> Directions:
Would you reproduce the whole listing exactly, dropping any pictures it holds?

[Information shown]

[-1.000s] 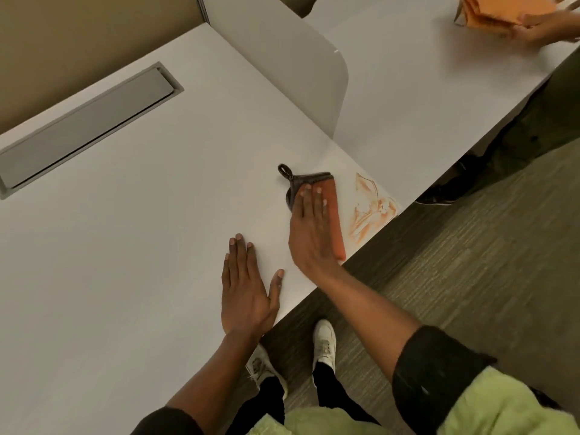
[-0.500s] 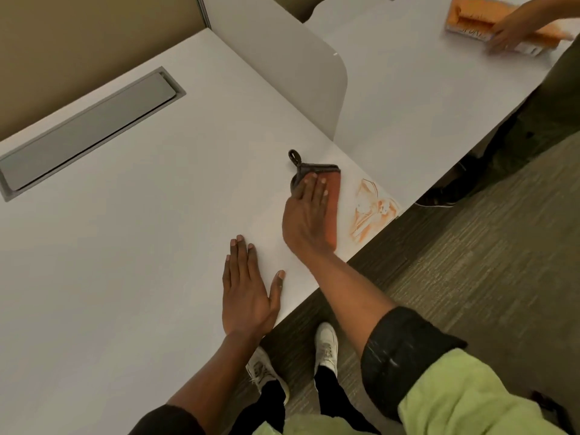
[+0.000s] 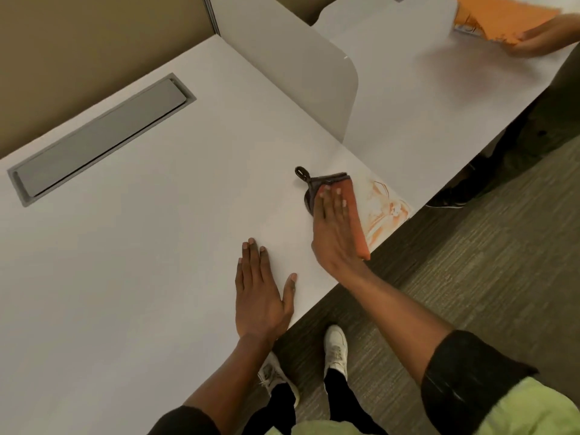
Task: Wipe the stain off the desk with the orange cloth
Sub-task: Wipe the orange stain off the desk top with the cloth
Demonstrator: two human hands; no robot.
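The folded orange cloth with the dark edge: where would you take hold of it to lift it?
Probably by the small dark loop sticking out at the far corner of the folded orange cloth, pinched from above. The cloth lies flat under the right hand, so its edges offer little grip.

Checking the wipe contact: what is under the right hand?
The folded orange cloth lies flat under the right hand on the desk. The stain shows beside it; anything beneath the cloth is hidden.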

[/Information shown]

> Result of the task:
[-1.000s] 
[-0.500s] 
[+0.000s] 
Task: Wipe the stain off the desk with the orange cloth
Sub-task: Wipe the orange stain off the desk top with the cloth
Demonstrator: two human hands; no robot.
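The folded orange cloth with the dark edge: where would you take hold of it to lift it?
Probably by the small dark loop sticking out at the far corner of the folded orange cloth, pinched from above. The cloth lies flat under the right hand, so its edges offer little grip.

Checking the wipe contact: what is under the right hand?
The folded orange cloth lies flat under the right hand on the desk. The stain shows beside it; anything beneath the cloth is hidden.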

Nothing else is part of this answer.